— Да, это
— Что значит — разрулим?
Борис раздраженно выдохнул:
— Потому что тут замкнутый круг, понял? Насчет денег Хорст прав был.
— Девки?
— Девки, парни, кто угодно. Тихо, тихо, — он вскинул руку, — я ни в чем таком не участвую. Меня самого пацаном вот так чуть не продали — эти гадюки по всей Украине, ну или раньше их там много было, на каждом углу, на каждом вокзале, и вот что я тебе скажу: если ты мал и жизнь у тебя не удалась, то кажется — нормальный выход. Приличного вида мужик обещает, что ты будешь работать в лондонском ресторане или вроде того, они оплачивают билеты, документы — ха. А потом ты раз — просыпаешься в подвале, прикованный к батарее. Я в такое в жизни не ввяжусь. Это нехорошо. Но и такое бывает. И едва картина уйдет от меня — и от Хорста, — кто знает, на что там ее будут менять? Одна группировка у себя подержит, другая группировка у себя ее подержит. Смысл-то в чем, — он поднял палец, — картина твоя не осядет в коллекции какого-нибудь извращенца-олигарха. Слишком уж она знаменитая. Ее никто покупать не станет. Зачем? Что им с ней делать? Ничего. Только если ее вдруг найдут копы, а они ее пока не нашли, это мы знаем…
— Я хочу, чтоб копы ее нашли.
— Ну, — Борис бодро потер нос, — да, очень благородно. Но пока все, что я знаю, так это то, что она всплывет и всплывет только в очень узком кружке. А Виктор Вишня мой большой друг, и у него передо мной большой должок. Так что, не вешать нос! — сказал он, ухватив меня за руку. — Не будь ты таким бледным и больным! Скоро снова поговорим, слово даю!
Борис оставил меня стоять под фонарем («Подвезти не могу! Опаздываю!
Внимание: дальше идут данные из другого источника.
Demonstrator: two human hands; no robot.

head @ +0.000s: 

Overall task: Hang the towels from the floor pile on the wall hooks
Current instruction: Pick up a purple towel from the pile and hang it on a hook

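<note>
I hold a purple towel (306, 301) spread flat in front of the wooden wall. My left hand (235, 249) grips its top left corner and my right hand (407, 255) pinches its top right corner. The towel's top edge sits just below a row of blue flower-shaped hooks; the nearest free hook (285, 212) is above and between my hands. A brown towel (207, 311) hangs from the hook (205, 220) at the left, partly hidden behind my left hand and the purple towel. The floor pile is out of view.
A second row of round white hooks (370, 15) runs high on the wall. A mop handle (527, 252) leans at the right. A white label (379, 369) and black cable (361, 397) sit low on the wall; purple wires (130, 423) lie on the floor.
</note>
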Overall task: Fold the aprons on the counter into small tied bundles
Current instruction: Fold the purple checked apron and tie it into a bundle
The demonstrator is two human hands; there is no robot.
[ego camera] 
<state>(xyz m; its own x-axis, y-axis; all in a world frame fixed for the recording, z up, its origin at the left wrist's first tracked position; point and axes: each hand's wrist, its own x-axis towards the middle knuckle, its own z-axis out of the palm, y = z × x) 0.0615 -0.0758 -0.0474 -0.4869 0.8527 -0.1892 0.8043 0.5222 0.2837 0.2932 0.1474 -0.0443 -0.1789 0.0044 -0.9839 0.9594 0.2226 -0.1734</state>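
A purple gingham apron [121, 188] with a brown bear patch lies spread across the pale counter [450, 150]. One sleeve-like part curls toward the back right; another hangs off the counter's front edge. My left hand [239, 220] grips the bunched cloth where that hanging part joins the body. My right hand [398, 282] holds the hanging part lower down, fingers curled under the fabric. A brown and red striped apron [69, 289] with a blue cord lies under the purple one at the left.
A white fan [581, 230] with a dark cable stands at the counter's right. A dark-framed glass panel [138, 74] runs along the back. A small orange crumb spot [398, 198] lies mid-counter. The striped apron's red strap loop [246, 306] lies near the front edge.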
Ждут уже!»), и я так разволновался, что пришлось оглядеться, чтоб понять, где я — взбитый серый фасад Элвин-корта, трупное барочное слабоумие, — прожектора над резной каменной кладкой, рождественские украшения над дверью ресторана «Петросян» вдруг колыхнули наглухо заклинивший гонг: декабрь, мама в шапке с помпоном,
Я так ушел в себя, что выскочивший из-за угла мужчина врезался прямиком в меня:
— Осторожнее!
— Простите, — сказал я, встряхнувшись.
Даже несмотря на то, что виноват во всем был этот парень — слишком уж увлеченно гоготал-трепался по телефону, чтоб смотреть, куда идет, — несколько прохожих неодобрительно покосились на меня. Растерявшись, задыхаясь, я пытался придумать, что же делать. Можно добраться на метро до Хоби — если осилю метро, но квартира Китси была ближе. Ее и соседок по квартире — Френси и Эм — дома не будет, у них Вечер Только для Девочек (без толку писать или звонить, я и так знал, что они обычно идут в кино), но у меня был ключ, я мог зайти, налить себе выпить, прилечь и подождать, пока она вернется.
Погода прояснилась, зимняя луна похрустывала в прогалине меж грозовых облаков, и я снова пошел на восток, периодически притормаживая, пытаясь поймать такси. Я обычно не заваливался к Китси без предупреждения, в основном потому, что не слишком переваривал ее соседок, а они — меня. Но даже с Френси и Эм, даже с нашими натянутыми любезностями на кухне, все равно я мало где в Нью-Йорке чувствовал себя так покойно, как у Китси в квартире. У Китси никто не мог меня отыскать. Всегда казалось, что это все — временное, одежды она там много не держала, жила с раскрытым чемоданом на подставке для багажа в изножье кровати, и по необъяснимым причинам мне нравилась пустая, отрадная анонимность ее жилья, бодро, но скудно украшенного ковриками с абстрактными узорами и современными штучками из бюджетного дизайнерского магазина. Кровать у нее была удобная, светильник для чтения — яркий, еще у нее был большой телевизор с плазменным экраном, так что можно было развалиться на кровати и смотреть кино, холодильник с блестящей стальной дверью был битком набит девчачьей едой: хумусом и оливками, тортиками и шампанским, бесконечными дурацкими вегетарианскими салатами и десятком сортов мороженого.
Я выудил ключ из кармана, рассеянно открыл дверь (думая, что бы съесть, может, заказать что? она точно поужинает, ждать нет смысла) и чуть не приложился об дверь носом, потому что изнутри она была заперта на цепочку.